After all, 2010 is an election year, when legislators are often reluctant to make decisions that might stir controversy. Any tax legislation is radioactive to some. And the 2009 legislature had just raised taxes to fill part of a deep revenue shortfall brought about by the Great Recession.
Still, members of the House and Senate Finance Committees - who collectively comprise nearly 40 percent of the legislature - have been meeting biweekly since early November in an effort to learn more about a revenue system that features a fairly high income tax rate and a growing combined rate on sales taxes (7.75 percent in most counties), but which no longer produces enough revenue to meet demands for basic services.
So far, the committee's study has concentrated on the state sales tax and how changing it might make it possible to cut the tax rate significantly.
This is not a new observation. Almost every state commission that has studied the sales tax has concluded that if the state were to broaden the sales tax base to include more services, it could also pare the rate substantially - perhaps trim other tax rates, too.
The committee heard from witnesses that North Carolina has an extremely narrow sales tax base, taxing fewer than one-fourth of the services that could be taxed, including such things as lawn services, plumbing repairs, hairdos and the like.
And it heard testimony about how the sales tax base is effectively shrinking, partly because many consumers are buying less, and those who are buying frequently buy on Internet sites that don't do an effective job of collecting sales tax on purchases from North Carolina. This state may be losing $300 million alone each year on those purchases. So what do states with shrinking sales tax revenue do? They raise the rate, as this state did last year. The result is to change the way people buy goods - and further diminish the value of the sales tax as a producer of revenue for schools, health care or public safety.
The answer, almost everyone agreed, is that the best policy is to broaden the tax base as much as possible and reduce the rate as much as possible. "That's the standard advice," notes House Finance Co-chair Jennifer Weiss, D-Wake, "yet it's not the standard operating procedure" in other states. "It's a very difficult nut to crack," she added.
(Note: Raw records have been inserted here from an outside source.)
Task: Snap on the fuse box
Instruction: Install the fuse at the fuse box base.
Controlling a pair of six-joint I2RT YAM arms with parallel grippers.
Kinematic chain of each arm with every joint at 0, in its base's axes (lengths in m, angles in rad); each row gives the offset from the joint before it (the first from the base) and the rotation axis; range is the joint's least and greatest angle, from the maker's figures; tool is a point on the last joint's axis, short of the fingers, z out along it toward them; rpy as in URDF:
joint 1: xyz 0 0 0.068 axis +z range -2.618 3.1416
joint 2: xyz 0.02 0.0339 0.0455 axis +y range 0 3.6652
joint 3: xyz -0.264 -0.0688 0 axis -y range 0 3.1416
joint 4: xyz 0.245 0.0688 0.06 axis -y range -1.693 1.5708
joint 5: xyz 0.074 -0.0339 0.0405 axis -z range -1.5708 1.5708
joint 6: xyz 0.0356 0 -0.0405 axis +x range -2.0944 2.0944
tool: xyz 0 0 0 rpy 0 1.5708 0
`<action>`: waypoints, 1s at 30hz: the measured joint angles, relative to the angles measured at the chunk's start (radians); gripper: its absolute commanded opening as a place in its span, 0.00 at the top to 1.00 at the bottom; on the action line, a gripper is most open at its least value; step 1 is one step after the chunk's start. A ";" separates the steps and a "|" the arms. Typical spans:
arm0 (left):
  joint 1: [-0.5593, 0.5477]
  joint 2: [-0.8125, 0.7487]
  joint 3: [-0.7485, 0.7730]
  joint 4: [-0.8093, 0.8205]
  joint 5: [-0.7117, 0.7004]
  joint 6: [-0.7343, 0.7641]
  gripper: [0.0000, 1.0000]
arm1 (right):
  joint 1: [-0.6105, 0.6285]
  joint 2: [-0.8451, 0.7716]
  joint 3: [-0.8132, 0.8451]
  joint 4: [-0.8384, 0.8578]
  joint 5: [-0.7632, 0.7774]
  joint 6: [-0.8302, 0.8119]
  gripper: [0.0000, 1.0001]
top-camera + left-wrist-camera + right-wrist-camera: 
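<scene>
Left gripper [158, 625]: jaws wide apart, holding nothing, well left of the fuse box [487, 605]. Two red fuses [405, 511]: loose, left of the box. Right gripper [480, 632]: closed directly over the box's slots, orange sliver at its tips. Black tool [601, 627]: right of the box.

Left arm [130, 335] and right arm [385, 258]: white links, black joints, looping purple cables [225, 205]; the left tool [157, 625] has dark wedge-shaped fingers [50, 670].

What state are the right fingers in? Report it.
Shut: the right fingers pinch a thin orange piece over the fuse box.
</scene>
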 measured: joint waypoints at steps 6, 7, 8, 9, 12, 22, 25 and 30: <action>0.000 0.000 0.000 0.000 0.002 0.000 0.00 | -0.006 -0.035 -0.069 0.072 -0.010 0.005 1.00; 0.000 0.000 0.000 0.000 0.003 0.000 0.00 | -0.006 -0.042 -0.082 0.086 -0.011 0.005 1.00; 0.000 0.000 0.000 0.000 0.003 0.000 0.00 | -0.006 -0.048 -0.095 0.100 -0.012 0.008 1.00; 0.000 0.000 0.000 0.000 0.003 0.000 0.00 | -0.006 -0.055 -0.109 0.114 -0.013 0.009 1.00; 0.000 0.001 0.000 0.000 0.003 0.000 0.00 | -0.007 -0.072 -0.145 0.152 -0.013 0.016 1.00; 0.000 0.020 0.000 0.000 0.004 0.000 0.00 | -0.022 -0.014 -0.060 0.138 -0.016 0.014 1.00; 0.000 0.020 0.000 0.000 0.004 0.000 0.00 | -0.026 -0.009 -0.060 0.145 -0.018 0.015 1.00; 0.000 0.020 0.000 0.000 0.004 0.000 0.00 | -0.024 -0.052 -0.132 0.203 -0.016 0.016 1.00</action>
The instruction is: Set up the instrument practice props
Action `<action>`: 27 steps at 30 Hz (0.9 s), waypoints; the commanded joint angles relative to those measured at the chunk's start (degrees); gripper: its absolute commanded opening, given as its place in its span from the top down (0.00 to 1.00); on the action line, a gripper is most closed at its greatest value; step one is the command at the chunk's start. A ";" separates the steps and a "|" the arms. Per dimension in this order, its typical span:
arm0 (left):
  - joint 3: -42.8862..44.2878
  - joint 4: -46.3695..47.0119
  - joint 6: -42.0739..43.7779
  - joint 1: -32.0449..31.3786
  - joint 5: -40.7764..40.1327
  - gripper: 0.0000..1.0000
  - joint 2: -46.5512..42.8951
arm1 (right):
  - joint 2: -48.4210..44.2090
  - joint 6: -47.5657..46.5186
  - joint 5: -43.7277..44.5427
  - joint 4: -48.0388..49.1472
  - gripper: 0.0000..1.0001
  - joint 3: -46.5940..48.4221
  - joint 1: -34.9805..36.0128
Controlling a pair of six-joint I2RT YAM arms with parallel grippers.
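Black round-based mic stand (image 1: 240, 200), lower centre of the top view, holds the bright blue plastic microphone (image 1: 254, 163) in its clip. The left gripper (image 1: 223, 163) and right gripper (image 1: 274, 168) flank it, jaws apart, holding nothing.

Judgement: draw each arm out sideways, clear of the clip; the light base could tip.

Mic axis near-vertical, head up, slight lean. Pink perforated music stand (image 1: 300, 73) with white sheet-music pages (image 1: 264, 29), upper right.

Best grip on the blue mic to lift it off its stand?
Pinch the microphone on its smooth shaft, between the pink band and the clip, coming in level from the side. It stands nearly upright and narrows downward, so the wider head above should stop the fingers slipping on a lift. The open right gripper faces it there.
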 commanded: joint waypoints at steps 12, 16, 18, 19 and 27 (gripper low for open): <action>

What the hearings have done so far is educate members of both the House and Senate committees. The Senate has taken the lead on tax reform in the past year, and Senate leaders weren't sure the House was ready for grappling with it. Sen. Dan Clodfelter, D-Mecklenburg and Co-chair of the Senate Finance Committee, said he has found that House members of both parties "are willing to engage" the issue of tax reform. Because of that, he said, the committee has examined the sales tax in considerable depth - exploring issues of regressivity, fairness, difficulty of applying, neutrality and other practical concerns. Members from both parties are learning, he said, that "it's a marathon, not a sprint."
But they also learned that it has an aspect of gamesmanship, too. Tuesday afternoon, Republican leaders issued a list of six principles of tax reform they believe should guide any restructuring. House Republican leader Skip Stam, R-Wake, Senate Republican leader Phil Berger, R-Rockingham and Republican Joint Caucus Leader Eddie Goodall, R-Union, said in a statement that those principles are an outline for tax reform. They agreed that reducing income and sales tax rates by broadening the base "in a revenue neutral way" is "the right way to go."
But the "right way" included defining revenue neutral as the amount of money available last year before the tax increase. They want the legislature to amend the Constitution to peg state and local sales tax rates at 3 percent respectively, and adopt a statute requiring approval of tax hikes by a two-thirds margin of each chamber.
Their insistence on defining revenue neutral as the amount of money available prior to the 2009 tax hike would do several things. It would indeed rein in spending and make it easier to cut tax rates.
But it also would further starve essential services that already show excessive signs of wear, including public schools that have lost good teachers, community colleges where classrooms are overflowing and university campuses that face a rapidly increasing enrollment at a time when GOP leaders would cut state spending even more.
The Republican outline for reform made for good theater and undoubtedly a good election-year platform. But it is hard to see how it will help bring about reformation of a revenue system that essentially was devised in the Great Depression years of 1931-33 and which no longer serves the public very well.
"The goal here is not political gamesmanship," Weiss said. "It's meeting the needs of the state in a responsible way."
That's hard enough in any atmosphere. Doing it in an election year, amidst a slow economic recovery, may be impossible. Tax reform's rocky road just got rockier.